Section 236 (part B, subd 3) should not be interpreted as proscribing an oral stipulation made in open court. It is more reasonable to interpret this statute as encouraging agreements between the parties before and during the marriage provided that they are in writing and properly subscribed and acknowledged or entered into in open court.
Although the stipulation in the instant matter was not incorporated into the judgment, it appears to have been approved by the court who read the terms of the stipulation to the parties while on the record. The parties, also on the record, stated that they understood the stipulation, accepted its terms and agreed to abide by those terms of their own free will. The negotiations for this stipulation took place during the course of a trial on the very issues it was intended to settle. There appears to have been no claim of fraud or overreaching. The terms of the stipulation do not appear to be nor have they been claimed to be unreasonable, unfair or unconscionable.
Defendant wife also maintains that the stipulation is unenforceable because it was conditioned on acts which have not been performed. These acts were the wife’s delivery of stock and payment of $20,000 and the husband’s withdrawal of his complaint and default on the wife’s counterclaim. The plaintiff husband refused to withdraw his complaint until the wife paid the $20,000 and delivered the stock. The wife refused to deliver the stock and pay the $20,000 until the husband withdrew his complaint, accepted service of the wife’s counterclaim and consented to a judgment of a divorce in her favor.

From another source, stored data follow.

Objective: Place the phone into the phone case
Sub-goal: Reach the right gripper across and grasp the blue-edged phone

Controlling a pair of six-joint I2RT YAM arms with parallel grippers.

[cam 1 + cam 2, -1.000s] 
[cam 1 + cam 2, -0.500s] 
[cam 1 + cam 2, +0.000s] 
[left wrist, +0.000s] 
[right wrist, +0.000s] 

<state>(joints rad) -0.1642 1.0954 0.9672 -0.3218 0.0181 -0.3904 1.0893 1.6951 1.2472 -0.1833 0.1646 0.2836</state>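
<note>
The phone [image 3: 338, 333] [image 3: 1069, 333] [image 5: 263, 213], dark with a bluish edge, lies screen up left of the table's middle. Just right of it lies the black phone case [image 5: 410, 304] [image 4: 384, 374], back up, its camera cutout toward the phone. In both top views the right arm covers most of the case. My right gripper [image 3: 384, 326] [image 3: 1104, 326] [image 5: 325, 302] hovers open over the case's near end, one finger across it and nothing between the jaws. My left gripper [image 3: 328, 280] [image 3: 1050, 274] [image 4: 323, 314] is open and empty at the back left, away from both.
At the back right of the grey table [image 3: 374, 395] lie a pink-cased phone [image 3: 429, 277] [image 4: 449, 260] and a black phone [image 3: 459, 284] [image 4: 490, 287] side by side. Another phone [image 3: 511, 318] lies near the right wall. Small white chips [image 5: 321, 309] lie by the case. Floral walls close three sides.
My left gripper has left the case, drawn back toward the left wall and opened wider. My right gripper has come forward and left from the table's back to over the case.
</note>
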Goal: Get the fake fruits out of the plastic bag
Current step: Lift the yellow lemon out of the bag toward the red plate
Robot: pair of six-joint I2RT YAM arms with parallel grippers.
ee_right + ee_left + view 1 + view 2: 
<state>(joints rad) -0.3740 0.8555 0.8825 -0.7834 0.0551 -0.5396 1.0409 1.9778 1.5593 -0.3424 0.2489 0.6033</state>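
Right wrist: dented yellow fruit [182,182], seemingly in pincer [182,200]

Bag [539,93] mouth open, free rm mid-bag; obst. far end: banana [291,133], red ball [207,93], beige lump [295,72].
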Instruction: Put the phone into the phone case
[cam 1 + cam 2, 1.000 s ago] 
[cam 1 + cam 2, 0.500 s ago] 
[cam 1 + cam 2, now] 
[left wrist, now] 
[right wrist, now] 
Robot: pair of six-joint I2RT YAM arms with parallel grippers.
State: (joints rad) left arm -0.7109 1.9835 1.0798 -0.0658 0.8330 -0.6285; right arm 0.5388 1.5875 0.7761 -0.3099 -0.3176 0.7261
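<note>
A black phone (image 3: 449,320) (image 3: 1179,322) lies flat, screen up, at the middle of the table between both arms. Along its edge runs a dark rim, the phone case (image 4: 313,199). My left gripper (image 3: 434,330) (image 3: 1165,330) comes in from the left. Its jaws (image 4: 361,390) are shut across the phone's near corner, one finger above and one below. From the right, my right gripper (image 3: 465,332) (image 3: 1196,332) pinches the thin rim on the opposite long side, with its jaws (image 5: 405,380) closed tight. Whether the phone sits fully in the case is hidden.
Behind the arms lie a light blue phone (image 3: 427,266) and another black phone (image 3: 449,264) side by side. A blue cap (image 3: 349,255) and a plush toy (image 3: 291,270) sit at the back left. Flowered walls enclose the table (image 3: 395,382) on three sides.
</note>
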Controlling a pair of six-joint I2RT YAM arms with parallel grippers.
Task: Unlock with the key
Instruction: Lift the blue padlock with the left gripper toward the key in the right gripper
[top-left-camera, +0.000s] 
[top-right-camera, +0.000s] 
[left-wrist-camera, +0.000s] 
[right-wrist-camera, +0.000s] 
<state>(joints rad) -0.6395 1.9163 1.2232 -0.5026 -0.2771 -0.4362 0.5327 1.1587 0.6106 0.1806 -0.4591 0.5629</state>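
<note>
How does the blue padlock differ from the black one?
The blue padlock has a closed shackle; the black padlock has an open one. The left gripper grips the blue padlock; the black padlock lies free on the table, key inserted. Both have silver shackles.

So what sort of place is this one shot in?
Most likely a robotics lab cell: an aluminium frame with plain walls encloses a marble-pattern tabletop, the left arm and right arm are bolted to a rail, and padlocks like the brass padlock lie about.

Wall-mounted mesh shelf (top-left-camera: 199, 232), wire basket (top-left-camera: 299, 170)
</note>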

This language does not render the stipulation unenforceable at the whim of either party. Further, the defendant wife’s reading of the stipulation is incorrect. It is clear, when the stipulation is read as a whole, that the wife was the first to deliver the stocks and the $20,000 to the escrow agent designated in the stipulation, and only after that event took place would the husband have to withdraw his complaint, accept service of a counterclaim and consent to the entry of a judgment of divorce in favor of the wife.
The defendant wife’s other ground for invalidating the within stipulation of settlement, that she was unrepresented at trial and agreed to the stipulation out of inexperience and under pressure, has no basis in law. The defendant wife was unrepresented because she fired her attorney on the eve of trial. Although she claims to be inexperienced in matrimonial law and procedures, she disagreed with the defense her attorney had prepared. Since the wife was an attorney and the defense was simple, the court denied her request for an adjournment.
A stipulation may be overturned if it was entered into under duress. (See de Sainte Phalle v de Sainte Phalle, NYLJ, June 16, 1983, p 11, col 4.) Defendant wife’s inexperience in negotiations does not constitute duress or coercion by anyone. She is an attorney and knows full well the effect of a stipulation entered into in open court and out of her own free will.
Accordingly, the motion to restore the action to the Trial Calendar is denied. The defendant wife and the plaintiff husband are directed to comply with the terms of the stipulation entered into before the Honorable Lawrence Kahn, Justice of the Supreme Court, on January 17, 1983.